On 2017-01-10 10:29, Hugo Mills wrote:
> On Tue, Jan 10, 2017 at 09:57:52AM -0500, Austin S. Hemmelgarn wrote:
>> On 2017-01-09 22:55, Duncan wrote:
>>> This post is triggered by a balance problem due to oversized chunks that
>>> I have currently.
>>>
>>> Proposal 1: Ensure maximum chunk sizes are less than 1/8 the size of the
>>> filesystem (down to where they can't be any smaller, at least).
>>>
>>> Proposal 2: Drastically reduce default system chunk size on small btrfs.
>>>
>>> Here's the real-life scenario:  My /boot is 256 MiB mixed-bg-mode DUP.
>>>
>>> Unfortunately, mkfs.btrfs apparently creates the first mixed chunk as 64
>>> MiB, making it unbalancable.  64 MiB duped due to dup mode is 128 MiB,
>>> exactly half the btrfs size.  But there's also a 16 MiB system chunk,
>>> duped to 32 MiB, so even with a still-empty fs immediately after creation
>>> I can't balance that chunk (which isn't entirely empty apparently in
>>> ordered to keep it from being erased by the kernel auto-clean or a
>>> balance, leaving no record of the chunk mode), because the 1/4 the btrfs
>>> chunk dups to 1/2 the btrfs, and with the system chunk as well, there's
>>> not half the btrfs left in ordered to create a second chunk along with
>>> its dup to balance into.
>>>
>>> But if I fill the btrfs enough to create another mixed chunk, it's only
>>> 16 MiB in size, duped to 32 MiB, and btrfs usage shows it going from 64
>>> MiB to 80 MiB (16 MiB change, the additional chunk size), with the
>>> resulting duped size going from 128 MiB to 160 MiB (32 MiB change, the
>>> additional chunk duped size).
>>>
>>> Now if those first chunks were 32 MiB or even the 16 MiB of the second,
>>> there'd obviously be more of them used for the same file content, but as
>>> long as I kept enough unallocated space on the btrfs to handle twice the
>>> size (due to dup) of the largest chunk, I could still balance all chunks,
>>> something that's flat impossible when the first mixed chunk dups to half
>>> the btrfs, and there has to be room for the system chunk as well.
>>>
>>> So if the maximum created chunk size was limited to 1/8 the btrfs size,
>>> it would dup to 1/4 the size, and balances should actually be possible.
>>>
>>> As for proposal 2...
>>>
>>> The system chunk size is 16 MiB, duped to 32 MiB, despite only a single 4
>>> KiB block actually being used.  Locking up 16 MiB, duped to 32 MiB thus
>>> 1/8 the entire btrfs space of 256 MiB, for a single 4 KiB block, duped to
>>> 8 KiB, 1/20th of 1 percent of that system chunk used if my math is
>>> correct, is ridiculous on a sub-GiB btrfs.
>>>
>>> I don't know what the minimum chunk size actually is, but something like
>>> 1 MiB system chunk size, if possible, would be far more reasonable in the
>>> sub-GiB btrfs context.  Otherwise 2 or even 4 MiB, the latter of which
>>> would dup to 8 MiB, would be tolerable, but a 16 MiB system chunk for a
>>> single 4 KiB block... and then dup /that/... just ridiculous.
>>>
>>> It wouldn't be quite so bad if the global reserve (reported at 16 MiB)

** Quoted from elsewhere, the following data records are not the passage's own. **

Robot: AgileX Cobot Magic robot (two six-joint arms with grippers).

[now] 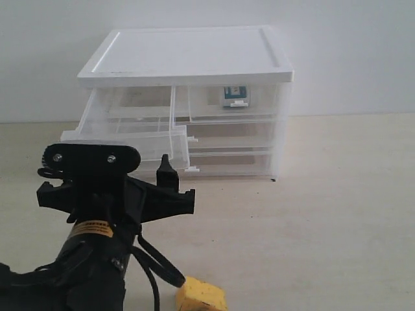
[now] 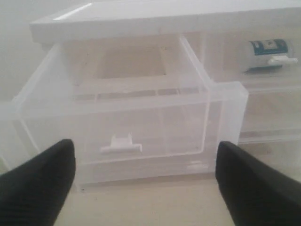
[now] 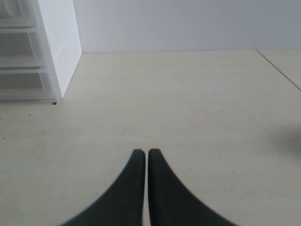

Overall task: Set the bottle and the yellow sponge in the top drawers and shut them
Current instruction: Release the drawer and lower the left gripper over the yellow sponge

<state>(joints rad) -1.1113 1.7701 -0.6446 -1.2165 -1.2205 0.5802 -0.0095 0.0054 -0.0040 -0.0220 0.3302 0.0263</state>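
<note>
The clear cabinet's left top drawer (image 1: 130, 137) is pulled out and holds nothing; its white clip handle (image 2: 121, 143) faces my left gripper (image 2: 145, 149). That gripper is open and hovers just in front of the drawer, with nothing between its fingers. The right top drawer (image 1: 230, 103) is pushed in, and the bottle (image 1: 235, 95) with its teal label lies inside, behind the handle. The left wrist view also shows the bottle (image 2: 268, 51). The yellow sponge (image 1: 202, 297) lies on the table, near the view's lower edge beside my left arm. My right gripper (image 3: 143, 153) is shut and empty over bare table, right of the cabinet.
Two full-width drawers (image 1: 233, 152) below the top pair are pushed in. The cabinet's white lid (image 1: 188, 52) overhangs the drawers. In the right wrist view the cabinet's side wall (image 3: 56, 47) stands to one side, and a table seam (image 3: 280, 70) runs opposite.
</note>
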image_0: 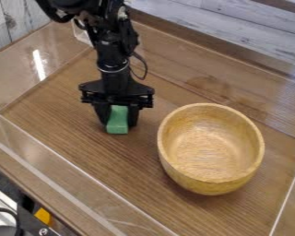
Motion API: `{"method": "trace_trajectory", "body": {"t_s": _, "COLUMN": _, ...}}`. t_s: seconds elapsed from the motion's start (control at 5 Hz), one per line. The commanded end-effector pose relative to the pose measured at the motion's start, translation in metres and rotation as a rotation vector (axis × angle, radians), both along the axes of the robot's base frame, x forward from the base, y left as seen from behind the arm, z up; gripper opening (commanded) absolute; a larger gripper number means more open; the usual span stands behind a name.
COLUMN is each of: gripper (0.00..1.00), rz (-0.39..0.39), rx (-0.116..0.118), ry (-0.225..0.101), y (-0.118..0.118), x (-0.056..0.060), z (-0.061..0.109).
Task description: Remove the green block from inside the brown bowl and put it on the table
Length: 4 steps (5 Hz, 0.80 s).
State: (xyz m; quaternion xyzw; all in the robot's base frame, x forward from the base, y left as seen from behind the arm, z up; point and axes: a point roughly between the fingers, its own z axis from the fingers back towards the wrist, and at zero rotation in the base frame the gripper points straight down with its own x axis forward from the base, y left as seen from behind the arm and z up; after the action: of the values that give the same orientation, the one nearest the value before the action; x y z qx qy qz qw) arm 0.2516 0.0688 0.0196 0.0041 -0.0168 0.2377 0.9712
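The green block (115,120) stands against the table (64,120), left of the brown bowl (210,147). My gripper (115,112) points straight down and is shut on the green block, one black finger on each side of it. The block's lower end touches or nearly touches the tabletop. Nothing lies inside the light wooden bowl, which sits apart from the gripper to its right.
Low clear acrylic walls (64,184) line the table's edges in front and at the left. A pale plank wall (224,23) runs behind the table. Dark equipment with a yellow label (40,218) sits below the front edge.
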Motion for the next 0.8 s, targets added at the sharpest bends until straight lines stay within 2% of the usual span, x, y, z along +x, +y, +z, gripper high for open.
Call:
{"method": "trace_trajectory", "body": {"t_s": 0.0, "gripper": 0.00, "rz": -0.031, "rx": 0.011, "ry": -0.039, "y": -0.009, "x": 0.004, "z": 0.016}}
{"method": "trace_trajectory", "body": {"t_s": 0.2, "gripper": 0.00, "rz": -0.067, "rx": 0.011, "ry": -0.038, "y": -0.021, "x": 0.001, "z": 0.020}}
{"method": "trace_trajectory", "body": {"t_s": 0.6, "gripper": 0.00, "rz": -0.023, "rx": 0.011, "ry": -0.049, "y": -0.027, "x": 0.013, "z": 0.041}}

>>> came from the system chunk instead of metadata (mixed-chunk here), and
>>> putting that in the system chunk would make sense since it's effectively
>>> system-reserved space, but of course it doesn't work that way, and I'd
>>> guess changing that would be a hairy nightmare, far worse than simply
>>> clamping down on created chunk sizes a bit, and likely practically
>>> impossible to implement at this stage.
>>>
>>>
>>> But I'd expect clamping down on created chunk size, simply adding a check
>>> to ensure it's under 1/8 the full btrfs size (down to the minimum allowed
>>> chunk size, of course), to be quite practical and reasonably easy to
>>> implement.  Similarly altho I'm less sure of how small the minimum system
>>> chunk size can be, I expect maximum system chunk size can reasonably be
>>> limited to say 4 MiB, if not 1 or 2 MiB, on sub-GiB btrfs.
>>>
>>> So RFC, how realistic and simple does this look to the devs actually
>>> doing the code?  Is it a small enough job it could qualify as a bug fix
>>> (as it arguably is, given that the btrfs is /created/ with chunks that
>>> are impossible to balance, at present, or at least was around 4.8 time,
>>> as I believe that's about when I created the btrfs), be tested and make
>>> it into released code within say five kernel cycles, a year's time?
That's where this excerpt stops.